Pandemic Preparedness and the ADA

The EEOC updated its resource, “Pandemic Preparedness in the Workplace and the Americans with Disabilities Act,” on March 21, 2020 in response to COVD-19. This guidance document provides background information on pandemics and ADA requirements and standards, and addresses topics such as disability-related inquiries and medical examinations; direct threat affirmative defense; and reasonable accommodations. The document also provides guidance for employers on requirements and restrictions before, during, and after a pandemic.

EEOC Webinar on COVID-19

On March 27, 2020, to supplement these documents, the EEOC posted a pre-recorded webinar addressing questions arising under any of the Federal Equal Employment Opportunity Laws and the COVID-19 pandemic. The video can be seen on YouTube.

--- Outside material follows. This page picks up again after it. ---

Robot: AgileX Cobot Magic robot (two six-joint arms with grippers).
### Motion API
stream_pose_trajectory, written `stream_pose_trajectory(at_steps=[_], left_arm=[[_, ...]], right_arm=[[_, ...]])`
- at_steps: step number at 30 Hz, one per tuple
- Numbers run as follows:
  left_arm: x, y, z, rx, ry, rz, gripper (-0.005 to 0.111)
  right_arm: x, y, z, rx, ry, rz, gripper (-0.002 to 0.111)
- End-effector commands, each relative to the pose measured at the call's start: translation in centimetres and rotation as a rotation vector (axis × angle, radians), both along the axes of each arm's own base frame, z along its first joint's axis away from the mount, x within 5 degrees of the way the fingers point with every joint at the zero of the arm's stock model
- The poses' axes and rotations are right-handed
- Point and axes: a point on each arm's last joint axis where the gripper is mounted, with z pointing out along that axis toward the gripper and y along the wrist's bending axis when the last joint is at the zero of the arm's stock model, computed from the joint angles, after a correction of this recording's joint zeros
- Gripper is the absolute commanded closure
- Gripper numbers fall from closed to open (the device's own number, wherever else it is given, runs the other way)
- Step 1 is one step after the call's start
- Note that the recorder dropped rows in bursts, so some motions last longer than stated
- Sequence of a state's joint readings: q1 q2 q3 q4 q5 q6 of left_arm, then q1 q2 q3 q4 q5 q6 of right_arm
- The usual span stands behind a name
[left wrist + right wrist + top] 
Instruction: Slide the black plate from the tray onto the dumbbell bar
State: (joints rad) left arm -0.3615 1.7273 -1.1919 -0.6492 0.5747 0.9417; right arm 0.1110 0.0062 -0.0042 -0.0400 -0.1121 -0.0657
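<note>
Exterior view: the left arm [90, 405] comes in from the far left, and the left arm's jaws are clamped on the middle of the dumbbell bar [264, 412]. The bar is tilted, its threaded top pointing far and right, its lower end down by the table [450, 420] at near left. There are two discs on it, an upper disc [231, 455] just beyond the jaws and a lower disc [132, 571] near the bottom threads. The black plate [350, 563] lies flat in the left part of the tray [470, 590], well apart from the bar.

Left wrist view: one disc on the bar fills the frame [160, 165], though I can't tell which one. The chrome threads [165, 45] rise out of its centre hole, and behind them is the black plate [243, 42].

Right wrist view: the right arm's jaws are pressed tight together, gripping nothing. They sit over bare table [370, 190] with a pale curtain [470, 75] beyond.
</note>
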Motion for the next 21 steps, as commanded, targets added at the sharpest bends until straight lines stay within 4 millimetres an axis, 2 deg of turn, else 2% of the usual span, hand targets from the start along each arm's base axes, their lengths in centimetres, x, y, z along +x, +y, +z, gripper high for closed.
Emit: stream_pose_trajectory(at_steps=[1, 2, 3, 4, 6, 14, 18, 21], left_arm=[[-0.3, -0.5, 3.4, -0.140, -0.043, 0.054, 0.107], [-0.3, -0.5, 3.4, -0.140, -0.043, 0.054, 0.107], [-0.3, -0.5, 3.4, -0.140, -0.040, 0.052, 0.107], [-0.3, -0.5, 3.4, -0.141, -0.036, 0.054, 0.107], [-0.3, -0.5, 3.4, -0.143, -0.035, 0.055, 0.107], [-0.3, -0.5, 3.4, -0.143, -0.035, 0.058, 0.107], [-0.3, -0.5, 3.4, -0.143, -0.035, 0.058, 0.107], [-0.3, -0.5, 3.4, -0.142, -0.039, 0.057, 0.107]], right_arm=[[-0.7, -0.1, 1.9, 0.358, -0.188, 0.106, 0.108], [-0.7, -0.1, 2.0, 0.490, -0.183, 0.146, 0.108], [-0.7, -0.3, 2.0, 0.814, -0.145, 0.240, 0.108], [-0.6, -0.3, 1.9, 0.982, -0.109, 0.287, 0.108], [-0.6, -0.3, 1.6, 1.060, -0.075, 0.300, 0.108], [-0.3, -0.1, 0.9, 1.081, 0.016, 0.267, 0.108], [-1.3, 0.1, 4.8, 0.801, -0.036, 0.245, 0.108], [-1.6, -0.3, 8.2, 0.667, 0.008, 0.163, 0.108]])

A transcript of the webinar is also available.

Additional Information

Additional information and updates from the EEOC are available on its Coronavirus and COVID-19 webpage.

CENTERS FOR DISEASE CONTROL AND PREVENTION

People with Disabilities

The Centers for Disease Control and Prevention (CDC) provides guidance to people with disabilities through a dedicated webpage that identifies those who may be at increased risk of COVID-19, suggests precautions, and highlights several ways people with disabilities can prepare during the outbreak.

In addition, CDC issued the following guidance:

Employers and Businesses

CDC developed a Toolkit for Businesses and Workplaces (updated July 17, 2020). The Toolkit addresses frequently asked questions and provides guidance and planning documents, web resources, factsheets, and other resources.

On July 22, 2020, CDC updated SARS-CoV-2 Testing Strategy: Considerations for Non-Healthcare Workplaces. This document provides guidance on the appropriate use of testing and does not dictate the determination of payment decisions or insurance coverage of such testing, except as may be otherwise referenced (or prescribed) by another entity or federal or state agency.

On September 18, 2020, CDC updated Overview of Testing for SARS-CoV-2 (COVID-19), which includes a summary of considerations and current CDC recommendations regarding SARS-CoV-2 testing. Due to the significance of asymptomatic and pre-symptomatic transmission, this updated guidance further reinforces the need to test asymptomatic persons, including close contacts of a person with documented SARS-CoV-2 infection.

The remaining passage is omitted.